● Exercise brief: Each entry listed below should be reproduced word for word.

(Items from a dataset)
⁂

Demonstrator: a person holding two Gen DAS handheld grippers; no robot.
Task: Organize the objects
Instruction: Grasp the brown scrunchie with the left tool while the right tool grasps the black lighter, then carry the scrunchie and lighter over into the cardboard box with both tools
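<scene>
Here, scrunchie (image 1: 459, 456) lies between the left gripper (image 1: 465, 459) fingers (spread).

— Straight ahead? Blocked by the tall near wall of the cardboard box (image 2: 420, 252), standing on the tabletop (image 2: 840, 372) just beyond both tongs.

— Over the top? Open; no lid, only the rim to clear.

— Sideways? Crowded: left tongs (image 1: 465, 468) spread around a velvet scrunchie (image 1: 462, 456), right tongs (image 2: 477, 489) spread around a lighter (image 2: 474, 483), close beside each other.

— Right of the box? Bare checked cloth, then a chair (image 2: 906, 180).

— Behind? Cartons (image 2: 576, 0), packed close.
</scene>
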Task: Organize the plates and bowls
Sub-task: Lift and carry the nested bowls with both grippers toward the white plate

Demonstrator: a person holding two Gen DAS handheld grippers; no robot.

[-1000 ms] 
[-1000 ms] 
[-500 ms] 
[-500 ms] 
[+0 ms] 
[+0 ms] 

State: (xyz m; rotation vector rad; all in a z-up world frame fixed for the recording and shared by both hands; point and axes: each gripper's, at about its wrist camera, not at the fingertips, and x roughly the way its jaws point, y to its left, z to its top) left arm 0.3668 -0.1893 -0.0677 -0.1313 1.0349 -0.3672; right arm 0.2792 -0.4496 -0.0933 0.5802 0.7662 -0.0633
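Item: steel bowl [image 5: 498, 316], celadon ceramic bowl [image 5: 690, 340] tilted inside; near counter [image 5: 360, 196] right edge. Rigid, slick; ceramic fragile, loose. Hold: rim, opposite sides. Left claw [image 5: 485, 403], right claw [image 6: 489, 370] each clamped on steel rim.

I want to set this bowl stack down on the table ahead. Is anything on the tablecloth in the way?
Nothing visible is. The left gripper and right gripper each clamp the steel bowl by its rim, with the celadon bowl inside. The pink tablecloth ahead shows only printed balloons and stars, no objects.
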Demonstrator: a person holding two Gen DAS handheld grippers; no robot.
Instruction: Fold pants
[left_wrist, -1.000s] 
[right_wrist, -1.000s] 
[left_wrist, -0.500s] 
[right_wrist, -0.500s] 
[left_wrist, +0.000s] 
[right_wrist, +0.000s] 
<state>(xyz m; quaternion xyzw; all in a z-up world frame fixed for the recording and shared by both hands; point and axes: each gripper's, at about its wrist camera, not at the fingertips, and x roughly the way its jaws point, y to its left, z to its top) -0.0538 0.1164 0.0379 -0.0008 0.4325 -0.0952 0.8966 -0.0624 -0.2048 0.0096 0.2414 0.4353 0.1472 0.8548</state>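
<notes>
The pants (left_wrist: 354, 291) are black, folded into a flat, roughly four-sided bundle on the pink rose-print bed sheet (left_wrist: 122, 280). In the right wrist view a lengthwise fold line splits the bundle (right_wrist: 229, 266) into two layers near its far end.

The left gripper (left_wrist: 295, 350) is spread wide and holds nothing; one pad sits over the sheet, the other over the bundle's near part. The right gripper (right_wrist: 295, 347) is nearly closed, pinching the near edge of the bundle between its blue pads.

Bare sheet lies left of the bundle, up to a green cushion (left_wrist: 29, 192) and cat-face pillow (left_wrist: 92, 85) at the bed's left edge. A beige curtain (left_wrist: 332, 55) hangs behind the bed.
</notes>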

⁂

● Your response:
Demonstrator: a person holding two Gen DAS handheld grippers; no robot.
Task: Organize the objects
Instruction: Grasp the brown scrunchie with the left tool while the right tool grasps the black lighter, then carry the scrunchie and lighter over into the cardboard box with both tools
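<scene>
Here, scrunchie (image 1: 459, 456) lies between the left gripper (image 1: 465, 459) fingers (spread).

— Straight ahead? Blocked by the tall near wall of the cardboard box (image 2: 420, 252), standing on the tabletop (image 2: 840, 372) just beyond both tongs.

— Over the top? Open; no lid, only the rim to clear.

— Sideways? Crowded: left tongs (image 1: 465, 468) spread around a velvet scrunchie (image 1: 462, 456), right tongs (image 2: 477, 489) spread around a lighter (image 2: 474, 483), close beside each other.

— Right of the box? Bare checked cloth, then a chair (image 2: 906, 180).

— Behind? Cartons (image 2: 576, 0), packed close.
</scene>
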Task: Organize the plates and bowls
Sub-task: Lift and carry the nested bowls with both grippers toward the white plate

Demonstrator: a person holding two Gen DAS handheld grippers; no robot.

[-1000 ms] 
[-1000 ms] 
[-500 ms] 
[-500 ms] 
[+0 ms] 
[+0 ms] 

State: (xyz m; rotation vector rad; all in a z-up world frame fixed for the recording and shared by both hands; point and axes: each gripper's, at about its wrist camera, not at the fingertips, and x roughly the way its jaws point, y to its left, z to its top) left arm 0.3668 -0.1893 -0.0677 -0.1313 1.0349 -0.3672; right arm 0.2792 -0.4496 -0.0933 0.5802 0.7662 -0.0633
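Item: steel bowl [image 5: 498, 316], celadon ceramic bowl [image 5: 690, 340] tilted inside; near counter [image 5: 360, 196] right edge. Rigid, slick; ceramic fragile, loose. Hold: rim, opposite sides. Left claw [image 5: 485, 403], right claw [image 6: 489, 370] each clamped on steel rim.

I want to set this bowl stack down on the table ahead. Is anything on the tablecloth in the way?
Nothing visible is. The left gripper and right gripper each clamp the steel bowl by its rim, with the celadon bowl inside. The pink tablecloth ahead shows only printed balloons and stars, no objects.
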Demonstrator: a person holding two Gen DAS handheld grippers; no robot.
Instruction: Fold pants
[left_wrist, -1.000s] 
[right_wrist, -1.000s] 
[left_wrist, -0.500s] 
[right_wrist, -0.500s] 
[left_wrist, +0.000s] 
[right_wrist, +0.000s] 
<state>(xyz m; quaternion xyzw; all in a z-up world frame fixed for the recording and shared by both hands; point and axes: each gripper's, at about its wrist camera, not at the fingertips, and x roughly the way its jaws point, y to its left, z to its top) -0.0538 0.1164 0.0379 -0.0008 0.4325 -0.0952 0.8966 -0.0624 -0.2048 0.0096 0.2414 0.4353 0.1472 0.8548</state>
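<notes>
The pants (left_wrist: 354, 291) are black, folded into a flat, roughly four-sided bundle on the pink rose-print bed sheet (left_wrist: 122, 280). In the right wrist view a lengthwise fold line splits the bundle (right_wrist: 229, 266) into two layers near its far end.

The left gripper (left_wrist: 295, 350) is spread wide and holds nothing; one pad sits over the sheet, the other over the bundle's near part. The right gripper (right_wrist: 295, 347) is nearly closed, pinching the near edge of the bundle between its blue pads.

Bare sheet lies left of the bundle, up to a green cushion (left_wrist: 29, 192) and cat-face pillow (left_wrist: 92, 85) at the bed's left edge. A beige curtain (left_wrist: 332, 55) hangs behind the bed.
</notes>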

This output has been written out in full.